At 07:10 AM 7/11/2006 -0500, Stephen the Cook wrote:
...
No I wouldn't agree at all with most of your statement.  As a professional
if it took you more then a couple of min to get the newer look to
networking, I would question why you called yourself a professional.  The
...
Well how about that. If I can't learn MS's changes in a couple min, I'm not a professional. Hmm. I guess there aren't many professionals then - or at least MS professionals. Whole web sites and blogs have been set up to help people find their way around the changes between XP and Win 2000.

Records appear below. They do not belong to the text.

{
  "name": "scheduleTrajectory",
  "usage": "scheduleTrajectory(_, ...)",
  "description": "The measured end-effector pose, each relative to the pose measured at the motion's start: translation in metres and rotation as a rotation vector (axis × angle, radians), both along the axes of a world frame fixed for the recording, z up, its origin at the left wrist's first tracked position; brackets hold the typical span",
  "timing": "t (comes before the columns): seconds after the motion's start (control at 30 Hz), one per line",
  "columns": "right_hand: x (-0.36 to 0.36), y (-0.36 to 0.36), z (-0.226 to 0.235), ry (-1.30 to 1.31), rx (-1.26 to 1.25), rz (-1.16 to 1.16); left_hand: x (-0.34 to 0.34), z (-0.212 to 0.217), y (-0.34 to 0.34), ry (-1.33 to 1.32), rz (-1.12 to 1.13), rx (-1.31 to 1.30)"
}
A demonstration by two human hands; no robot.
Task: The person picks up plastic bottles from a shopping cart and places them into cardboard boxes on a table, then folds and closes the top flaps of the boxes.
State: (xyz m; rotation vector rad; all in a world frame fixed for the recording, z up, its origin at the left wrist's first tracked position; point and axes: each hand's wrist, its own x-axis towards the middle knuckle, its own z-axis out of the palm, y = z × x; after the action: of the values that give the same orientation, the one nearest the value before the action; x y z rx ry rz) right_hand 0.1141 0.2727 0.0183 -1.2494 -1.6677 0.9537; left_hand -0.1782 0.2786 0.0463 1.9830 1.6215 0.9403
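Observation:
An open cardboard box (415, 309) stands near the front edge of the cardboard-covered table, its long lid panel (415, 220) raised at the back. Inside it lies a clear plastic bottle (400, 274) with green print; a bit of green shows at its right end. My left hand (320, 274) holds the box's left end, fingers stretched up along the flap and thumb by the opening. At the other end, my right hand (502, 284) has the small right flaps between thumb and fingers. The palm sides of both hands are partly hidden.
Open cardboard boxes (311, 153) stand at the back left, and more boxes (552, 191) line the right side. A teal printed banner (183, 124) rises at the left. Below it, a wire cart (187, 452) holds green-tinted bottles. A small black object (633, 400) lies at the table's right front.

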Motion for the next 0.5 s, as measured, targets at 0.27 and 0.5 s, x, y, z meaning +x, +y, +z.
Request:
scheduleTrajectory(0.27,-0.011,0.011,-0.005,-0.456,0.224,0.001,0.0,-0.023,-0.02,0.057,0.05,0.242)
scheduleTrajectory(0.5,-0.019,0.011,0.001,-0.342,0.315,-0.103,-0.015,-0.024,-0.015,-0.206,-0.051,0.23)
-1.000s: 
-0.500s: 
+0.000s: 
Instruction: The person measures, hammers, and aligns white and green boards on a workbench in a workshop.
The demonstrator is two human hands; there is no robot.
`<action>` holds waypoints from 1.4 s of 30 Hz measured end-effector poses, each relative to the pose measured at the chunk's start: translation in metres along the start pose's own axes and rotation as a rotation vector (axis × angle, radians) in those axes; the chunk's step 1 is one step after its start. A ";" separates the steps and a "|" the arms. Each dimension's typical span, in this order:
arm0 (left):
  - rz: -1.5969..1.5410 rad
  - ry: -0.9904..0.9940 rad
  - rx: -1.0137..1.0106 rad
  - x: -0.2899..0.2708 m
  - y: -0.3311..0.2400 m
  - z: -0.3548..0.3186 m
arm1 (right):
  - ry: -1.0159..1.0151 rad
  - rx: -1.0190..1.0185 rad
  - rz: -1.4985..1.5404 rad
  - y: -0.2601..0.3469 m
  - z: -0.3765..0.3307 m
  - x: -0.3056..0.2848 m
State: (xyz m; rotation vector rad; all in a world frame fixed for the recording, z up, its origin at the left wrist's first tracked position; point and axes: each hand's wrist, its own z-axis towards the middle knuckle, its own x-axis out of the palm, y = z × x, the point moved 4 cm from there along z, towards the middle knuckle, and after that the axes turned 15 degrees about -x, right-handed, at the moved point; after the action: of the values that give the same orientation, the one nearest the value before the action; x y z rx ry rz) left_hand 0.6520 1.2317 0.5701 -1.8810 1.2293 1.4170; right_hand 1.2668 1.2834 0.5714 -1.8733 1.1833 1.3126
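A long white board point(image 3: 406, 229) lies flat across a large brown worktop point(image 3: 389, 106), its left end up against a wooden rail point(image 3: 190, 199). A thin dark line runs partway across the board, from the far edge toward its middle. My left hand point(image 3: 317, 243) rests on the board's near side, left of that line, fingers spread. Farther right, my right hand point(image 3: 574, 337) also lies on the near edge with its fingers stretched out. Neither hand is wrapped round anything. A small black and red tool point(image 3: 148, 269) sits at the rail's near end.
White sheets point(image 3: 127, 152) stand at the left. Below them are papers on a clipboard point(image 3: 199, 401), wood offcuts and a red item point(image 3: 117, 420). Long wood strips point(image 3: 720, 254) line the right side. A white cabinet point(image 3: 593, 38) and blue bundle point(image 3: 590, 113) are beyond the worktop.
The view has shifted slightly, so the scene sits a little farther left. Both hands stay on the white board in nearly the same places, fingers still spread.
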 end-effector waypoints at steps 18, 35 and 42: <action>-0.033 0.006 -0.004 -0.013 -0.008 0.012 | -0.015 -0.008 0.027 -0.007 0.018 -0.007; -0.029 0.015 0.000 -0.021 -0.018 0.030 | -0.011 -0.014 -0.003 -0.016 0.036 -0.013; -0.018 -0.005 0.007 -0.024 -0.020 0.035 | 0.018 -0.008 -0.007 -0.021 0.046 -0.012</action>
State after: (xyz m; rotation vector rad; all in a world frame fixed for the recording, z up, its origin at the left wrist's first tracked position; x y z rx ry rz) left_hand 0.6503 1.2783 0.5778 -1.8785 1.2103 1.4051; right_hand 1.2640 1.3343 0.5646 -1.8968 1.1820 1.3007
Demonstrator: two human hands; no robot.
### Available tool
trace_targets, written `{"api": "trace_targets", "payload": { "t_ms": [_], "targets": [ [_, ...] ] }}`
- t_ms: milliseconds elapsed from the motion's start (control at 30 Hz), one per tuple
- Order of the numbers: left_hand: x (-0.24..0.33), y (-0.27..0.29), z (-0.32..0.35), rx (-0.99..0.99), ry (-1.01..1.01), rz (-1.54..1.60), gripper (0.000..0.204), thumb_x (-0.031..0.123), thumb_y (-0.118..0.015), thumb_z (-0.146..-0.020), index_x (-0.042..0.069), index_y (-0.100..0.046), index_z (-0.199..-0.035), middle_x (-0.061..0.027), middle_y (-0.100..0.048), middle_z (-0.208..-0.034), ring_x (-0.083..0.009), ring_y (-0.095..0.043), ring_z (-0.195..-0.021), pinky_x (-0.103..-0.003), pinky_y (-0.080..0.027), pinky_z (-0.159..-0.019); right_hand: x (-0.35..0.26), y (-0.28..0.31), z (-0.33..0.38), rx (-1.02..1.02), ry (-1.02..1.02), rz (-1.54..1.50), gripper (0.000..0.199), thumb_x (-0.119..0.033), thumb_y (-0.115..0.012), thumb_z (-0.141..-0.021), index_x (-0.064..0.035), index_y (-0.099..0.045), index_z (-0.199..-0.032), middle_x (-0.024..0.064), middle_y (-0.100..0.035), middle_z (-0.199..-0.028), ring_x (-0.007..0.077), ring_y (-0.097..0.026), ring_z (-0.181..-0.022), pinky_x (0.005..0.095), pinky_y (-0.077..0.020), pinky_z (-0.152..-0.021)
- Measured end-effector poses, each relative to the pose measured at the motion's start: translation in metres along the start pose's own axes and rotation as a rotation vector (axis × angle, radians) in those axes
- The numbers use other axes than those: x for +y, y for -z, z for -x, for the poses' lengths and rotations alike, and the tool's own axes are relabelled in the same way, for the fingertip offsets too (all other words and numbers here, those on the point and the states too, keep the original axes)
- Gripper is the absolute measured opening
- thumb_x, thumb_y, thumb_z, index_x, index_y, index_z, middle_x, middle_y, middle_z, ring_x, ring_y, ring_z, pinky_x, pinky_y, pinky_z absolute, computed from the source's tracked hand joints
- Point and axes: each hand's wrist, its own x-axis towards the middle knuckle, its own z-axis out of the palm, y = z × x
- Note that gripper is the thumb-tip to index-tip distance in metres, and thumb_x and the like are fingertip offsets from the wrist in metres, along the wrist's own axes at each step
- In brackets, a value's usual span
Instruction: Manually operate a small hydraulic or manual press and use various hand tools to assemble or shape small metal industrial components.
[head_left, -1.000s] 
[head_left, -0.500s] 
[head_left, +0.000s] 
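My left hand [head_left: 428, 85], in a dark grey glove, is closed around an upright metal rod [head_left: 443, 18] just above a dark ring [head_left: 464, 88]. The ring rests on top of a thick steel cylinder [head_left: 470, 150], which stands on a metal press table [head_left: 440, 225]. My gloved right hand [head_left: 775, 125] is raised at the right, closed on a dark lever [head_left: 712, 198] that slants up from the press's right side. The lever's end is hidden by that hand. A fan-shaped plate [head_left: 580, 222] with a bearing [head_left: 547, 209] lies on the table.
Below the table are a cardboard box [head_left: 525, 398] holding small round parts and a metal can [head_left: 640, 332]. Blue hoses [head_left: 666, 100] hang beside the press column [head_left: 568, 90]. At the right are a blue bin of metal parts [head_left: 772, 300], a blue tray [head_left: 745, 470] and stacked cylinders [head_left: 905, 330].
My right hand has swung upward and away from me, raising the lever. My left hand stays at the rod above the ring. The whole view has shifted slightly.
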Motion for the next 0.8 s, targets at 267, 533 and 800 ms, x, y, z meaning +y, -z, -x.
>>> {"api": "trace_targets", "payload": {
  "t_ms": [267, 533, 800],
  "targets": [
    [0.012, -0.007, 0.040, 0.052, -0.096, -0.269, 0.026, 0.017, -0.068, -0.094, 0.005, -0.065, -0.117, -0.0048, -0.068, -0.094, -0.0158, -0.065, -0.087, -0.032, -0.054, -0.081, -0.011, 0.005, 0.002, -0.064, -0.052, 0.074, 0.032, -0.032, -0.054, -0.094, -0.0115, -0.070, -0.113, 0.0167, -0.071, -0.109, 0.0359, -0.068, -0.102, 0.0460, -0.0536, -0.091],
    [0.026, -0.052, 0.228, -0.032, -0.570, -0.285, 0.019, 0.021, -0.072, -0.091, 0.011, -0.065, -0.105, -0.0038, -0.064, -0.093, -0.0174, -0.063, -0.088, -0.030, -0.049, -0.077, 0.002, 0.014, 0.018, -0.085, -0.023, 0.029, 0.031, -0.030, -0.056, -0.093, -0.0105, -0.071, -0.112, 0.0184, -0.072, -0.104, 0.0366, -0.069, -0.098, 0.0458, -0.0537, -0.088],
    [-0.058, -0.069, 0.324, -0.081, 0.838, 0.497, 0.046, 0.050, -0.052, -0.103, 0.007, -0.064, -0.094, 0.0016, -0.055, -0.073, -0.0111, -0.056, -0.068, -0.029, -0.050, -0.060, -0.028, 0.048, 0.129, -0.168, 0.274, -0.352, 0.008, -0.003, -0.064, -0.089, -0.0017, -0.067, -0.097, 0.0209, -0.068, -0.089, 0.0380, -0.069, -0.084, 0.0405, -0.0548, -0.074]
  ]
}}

But I'll try to be more fair. First, I'm not a network/OS engineer, I'm primarily a software developer/DBA. But like anything else, once people know you work with computers you'll get tapped with all kinds of questions. Plus, since most of the software I write gets distributed to desktops all over the place, I get a lot of questions from there. Funny thing is, some of those remote sites have their own IT shop and they will STILL call me to get answers and help (I've had to cut that down in the last year or so though - I just don't have enough time). So, that being said, I do not focus on MS-OS-internals as my daily bread. The usual occurrence in the past was someone called with some problem. They had XP I had Win 2000 so we played the dance on the phone for a while trying to get to the settings that had meaningful info. The differences between the 2 GUI's were significant. I think you agreed with that (since you said "if I had the new GUI it'd have been a snap" (paraphrase)).

But now I do have XP (couldn't help it - vendor didn't give me a choice - I didn't want to wipe yet another PC and restart from scratch etc). One of my fun experiences was captured in this message <http://leafe.com/archives/showMsg/298325>. I suppose if you have nothing to do but read MS material, all their white papers, all their marketing material, played with all their previews/alphas/betas etc, the XP learning curve may have been pretty short. But then, that's not really a fair assessment. For me, the learning curve was at least a couple weeks. From my personal contacts with other non-MS-junkies, their learning curve was at least that if not more (some still don't have it down after a couple months - but they're not 'computer professionals').

As to my personal experience between Windows and Linux perhaps I should take a step back and be more fair. When I went into Linux I *wanted* to see what it was like. When I went into Win XP I didn't *want* things to be moved around. So, from a psychological standpoint that may have immediately caused a 'bias' in my experience. With that bias in mind, I am being totally honest in saying that my experience of going between Linux versions (Red Hat, Fedora Core, Mandrake, Ubuntu.... and upgrades to those) has been easier and more logical than what I've experienced with Windows versions. This is not FUD - this is my personal experience. As a result, I find MS (or others') claims that switching to Linux would be a big learning curve to be hollow and without merit. My perspective is, of course, biased. Others may not have had the same experience.

Speaking of which, this thread has been hijacked I think. It started as mainly talking about the new eye-candy in Vista. And most of us pointed out how silly the hype is because MS likes to simultaneously praising its UI changes while castigating the premise of switching to Linux because it would be a UI change. Of course, MS-heads don't see it that way and no amount of exchange will change their minds. So I'm done with this thread (hopefully).


Sniff Sniff Sniff, smells like FUD to me.

I'm not sure how you can smell anything with all the manure surrounding you and all the other MS-sheep.